Affiliation:
1. Karlstad University
2. U.S. Naval Research Laboratory
Abstract
Abstract
The security of the web improved greatly throughout the last couple of years. A large majority of the web is now served encrypted as part of HTTPS, and web browsers accordingly moved from positive to negative security indicators that warn the user if a connection is insecure. A secure connection requires that the server presents a valid certificate that binds the domain name in question to a public key. A certificate used to be valid if signed by a trusted Certificate Authority (CA), but web browsers like Google Chrome and Apple’s Safari have additionally started to mandate Certificate Transparency (CT) logging to overcome the weakest-link security of the CA ecosystem. Tor and the Firefox-based Tor Browser have yet to enforce CT.

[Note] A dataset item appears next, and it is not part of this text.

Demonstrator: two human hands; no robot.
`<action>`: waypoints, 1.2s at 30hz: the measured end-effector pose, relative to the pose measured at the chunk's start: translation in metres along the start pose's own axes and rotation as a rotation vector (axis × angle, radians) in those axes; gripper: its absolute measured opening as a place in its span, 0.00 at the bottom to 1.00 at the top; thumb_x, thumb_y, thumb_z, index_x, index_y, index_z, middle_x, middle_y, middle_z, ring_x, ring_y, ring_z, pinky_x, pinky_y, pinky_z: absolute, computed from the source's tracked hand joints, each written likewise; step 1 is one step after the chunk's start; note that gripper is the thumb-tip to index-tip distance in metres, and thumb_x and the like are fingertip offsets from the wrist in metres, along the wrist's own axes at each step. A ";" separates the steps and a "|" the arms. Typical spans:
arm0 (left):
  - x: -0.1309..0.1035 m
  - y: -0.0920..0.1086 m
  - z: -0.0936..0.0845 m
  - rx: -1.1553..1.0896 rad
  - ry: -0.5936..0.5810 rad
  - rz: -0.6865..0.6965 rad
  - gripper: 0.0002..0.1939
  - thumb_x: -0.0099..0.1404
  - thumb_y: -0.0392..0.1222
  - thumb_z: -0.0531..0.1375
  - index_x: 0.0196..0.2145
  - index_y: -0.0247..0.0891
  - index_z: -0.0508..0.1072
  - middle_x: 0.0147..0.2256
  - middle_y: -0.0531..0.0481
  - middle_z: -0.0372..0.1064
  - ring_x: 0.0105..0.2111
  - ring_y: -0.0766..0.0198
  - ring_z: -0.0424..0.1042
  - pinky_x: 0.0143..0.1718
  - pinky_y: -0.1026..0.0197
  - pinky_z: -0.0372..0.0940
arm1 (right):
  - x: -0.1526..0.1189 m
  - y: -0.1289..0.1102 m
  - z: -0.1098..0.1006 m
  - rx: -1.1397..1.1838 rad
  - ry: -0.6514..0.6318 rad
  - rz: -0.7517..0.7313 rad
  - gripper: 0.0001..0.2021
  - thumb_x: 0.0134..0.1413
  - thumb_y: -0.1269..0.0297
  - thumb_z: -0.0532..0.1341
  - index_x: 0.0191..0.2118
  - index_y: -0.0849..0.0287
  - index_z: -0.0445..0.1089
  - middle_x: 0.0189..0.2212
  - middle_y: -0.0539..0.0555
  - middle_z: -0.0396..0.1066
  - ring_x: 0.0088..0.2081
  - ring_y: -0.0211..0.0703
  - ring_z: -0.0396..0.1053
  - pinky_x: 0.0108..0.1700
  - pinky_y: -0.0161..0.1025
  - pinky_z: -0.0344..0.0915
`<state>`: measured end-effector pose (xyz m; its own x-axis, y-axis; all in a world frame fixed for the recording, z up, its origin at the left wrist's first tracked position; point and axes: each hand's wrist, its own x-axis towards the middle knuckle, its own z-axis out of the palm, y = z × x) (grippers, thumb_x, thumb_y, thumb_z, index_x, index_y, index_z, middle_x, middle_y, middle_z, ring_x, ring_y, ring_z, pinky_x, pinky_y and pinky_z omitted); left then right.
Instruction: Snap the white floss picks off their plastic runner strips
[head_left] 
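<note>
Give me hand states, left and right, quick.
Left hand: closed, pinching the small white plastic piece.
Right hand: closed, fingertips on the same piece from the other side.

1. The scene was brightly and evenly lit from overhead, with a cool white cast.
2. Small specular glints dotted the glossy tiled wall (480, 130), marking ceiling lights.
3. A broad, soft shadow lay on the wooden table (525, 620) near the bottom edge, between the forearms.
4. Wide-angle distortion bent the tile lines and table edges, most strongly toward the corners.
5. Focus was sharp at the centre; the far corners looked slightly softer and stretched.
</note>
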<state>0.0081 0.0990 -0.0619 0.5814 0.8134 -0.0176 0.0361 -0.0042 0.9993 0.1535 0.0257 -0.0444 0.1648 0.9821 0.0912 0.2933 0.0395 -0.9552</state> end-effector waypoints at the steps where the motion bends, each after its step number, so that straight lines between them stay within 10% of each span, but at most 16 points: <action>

In this paper, we present privacy-preserving and incrementally-deployable designs that add support for CT in Tor. Our designs go beyond the currently deployed CT enforcements that are based on blind trust: if a user that uses Tor Browser is man-in-the-middled over HTTPS, we probabilistically detect and disclose cryptographic evidence of CA and/or CT log misbehavior. The first design increment allows Tor to play a vital role in the overall goal of CT: detect mis-issued certificates and hold CAs accountable. We achieve this by randomly cross-logging a subset of certificates into other CT logs. The final increments hold misbehaving CT logs accountable, initially assuming that some logs are benign and then without any such assumption. Given that the current CT deployment lacks strong mechanisms to verify if log operators play by the rules, exposing misbehavior is important for the web in general and not just Tor. The full design turns Tor into a system for maintaining a probabilistically-verified view of the CT log ecosystem available from Tor’s consensus. Each increment leading up to it preserves privacy due to and how we use Tor.